Work task:
What is needed is an exact copy of all the lines below.

_____

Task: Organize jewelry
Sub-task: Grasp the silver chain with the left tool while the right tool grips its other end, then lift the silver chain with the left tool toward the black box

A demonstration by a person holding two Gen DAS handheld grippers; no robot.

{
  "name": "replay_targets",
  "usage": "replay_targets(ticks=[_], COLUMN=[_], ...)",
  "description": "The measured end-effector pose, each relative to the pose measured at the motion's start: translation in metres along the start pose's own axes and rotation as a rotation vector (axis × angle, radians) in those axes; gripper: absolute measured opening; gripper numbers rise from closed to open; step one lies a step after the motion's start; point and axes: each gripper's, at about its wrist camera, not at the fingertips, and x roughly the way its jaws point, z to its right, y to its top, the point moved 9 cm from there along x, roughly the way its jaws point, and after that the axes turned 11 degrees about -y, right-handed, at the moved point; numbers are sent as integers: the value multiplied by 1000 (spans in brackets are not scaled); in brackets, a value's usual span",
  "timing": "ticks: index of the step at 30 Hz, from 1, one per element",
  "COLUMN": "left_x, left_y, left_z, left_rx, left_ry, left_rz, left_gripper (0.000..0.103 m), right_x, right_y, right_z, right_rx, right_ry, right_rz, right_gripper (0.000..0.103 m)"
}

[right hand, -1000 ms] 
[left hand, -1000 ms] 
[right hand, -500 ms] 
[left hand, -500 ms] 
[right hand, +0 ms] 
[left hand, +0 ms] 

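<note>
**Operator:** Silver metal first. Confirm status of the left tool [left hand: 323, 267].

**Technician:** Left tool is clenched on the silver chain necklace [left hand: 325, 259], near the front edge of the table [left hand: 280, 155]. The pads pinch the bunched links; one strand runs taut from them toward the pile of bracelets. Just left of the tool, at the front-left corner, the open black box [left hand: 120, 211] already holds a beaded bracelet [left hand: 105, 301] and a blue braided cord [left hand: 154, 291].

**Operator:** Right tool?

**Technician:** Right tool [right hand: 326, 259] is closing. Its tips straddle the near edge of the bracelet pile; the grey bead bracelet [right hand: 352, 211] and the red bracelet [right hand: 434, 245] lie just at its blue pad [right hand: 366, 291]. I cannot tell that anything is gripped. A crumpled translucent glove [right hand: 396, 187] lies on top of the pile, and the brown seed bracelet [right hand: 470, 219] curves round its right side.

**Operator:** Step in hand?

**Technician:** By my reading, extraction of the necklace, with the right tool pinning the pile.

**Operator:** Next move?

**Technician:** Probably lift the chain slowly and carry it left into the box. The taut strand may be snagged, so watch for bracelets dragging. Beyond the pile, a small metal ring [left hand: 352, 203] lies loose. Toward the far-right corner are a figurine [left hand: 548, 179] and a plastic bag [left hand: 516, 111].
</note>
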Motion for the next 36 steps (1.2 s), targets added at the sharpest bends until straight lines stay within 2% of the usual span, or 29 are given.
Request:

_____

Task output:
Task: Organize jewelry
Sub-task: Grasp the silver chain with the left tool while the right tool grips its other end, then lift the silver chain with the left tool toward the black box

A demonstration by a person holding two Gen DAS handheld grippers; no robot.

{
  "name": "replay_targets",
  "usage": "replay_targets(ticks=[_], COLUMN=[_], ...)",
  "description": "The measured end-effector pose, each relative to the pose measured at the motion's start: translation in metres along the start pose's own axes and rotation as a rotation vector (axis × angle, radians) in those axes; gripper: absolute measured opening; gripper numbers rise from closed to open; step one lies a step after the motion's start; point and axes: each gripper's, at about its wrist camera, not at the fingertips, and x roughly the way its jaws point, z to its right, y to its top, the point moved 9 cm from there along x, roughly the way its jaws point, and after that the axes turned 11 degrees about -y, right-handed, at the moved point; numbers are sent as integers: the value multiplied by 1000 (spans in brackets are not scaled); in brackets, a value's usual span",
  "timing": "ticks: index of the step at 30 Hz, from 1, one per element",
  "COLUMN": "left_x, left_y, left_z, left_rx, left_ry, left_rz, left_gripper (0.000..0.103 m), right_x, right_y, right_z, right_rx, right_ry, right_rz, right_gripper (0.000..0.103 m)"
}

[right hand, -1000 ms] 
[left hand, -1000 ms] 
[right hand, -500 ms] 
[left hand, -500 ms] 
[right hand, +0 ms] 
[left hand, +0 ms] 

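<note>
**Operator:** Silver metal first. Confirm status of the left tool [left hand: 323, 267].

**Technician:** Left tool is clenched on the silver chain necklace [left hand: 325, 259], near the front edge of the table [left hand: 280, 155]. The pads pinch the bunched links; one strand runs taut from them toward the pile of bracelets. Just left of the tool, at the front-left corner, the open black box [left hand: 120, 211] already holds a beaded bracelet [left hand: 105, 301] and a blue braided cord [left hand: 154, 291].

**Operator:** Right tool?

**Technician:** Right tool [right hand: 326, 259] is closing. Its tips straddle the near edge of the bracelet pile; the grey bead bracelet [right hand: 352, 211] and the red bracelet [right hand: 434, 245] lie just at its blue pad [right hand: 366, 291]. I cannot tell that anything is gripped. A crumpled translucent glove [right hand: 396, 187] lies on top of the pile, and the brown seed bracelet [right hand: 470, 219] curves round its right side.

**Operator:** Step in hand?

**Technician:** By my reading, extraction of the necklace, with the right tool pinning the pile.

**Operator:** Next move?

**Technician:** Probably lift the chain slowly and carry it left into the box. The taut strand may be snagged, so watch for bracelets dragging. Beyond the pile, a small metal ring [left hand: 352, 203] lies loose. Toward the far-right corner are a figurine [left hand: 548, 179] and a plastic bag [left hand: 516, 111].
</note>
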Motion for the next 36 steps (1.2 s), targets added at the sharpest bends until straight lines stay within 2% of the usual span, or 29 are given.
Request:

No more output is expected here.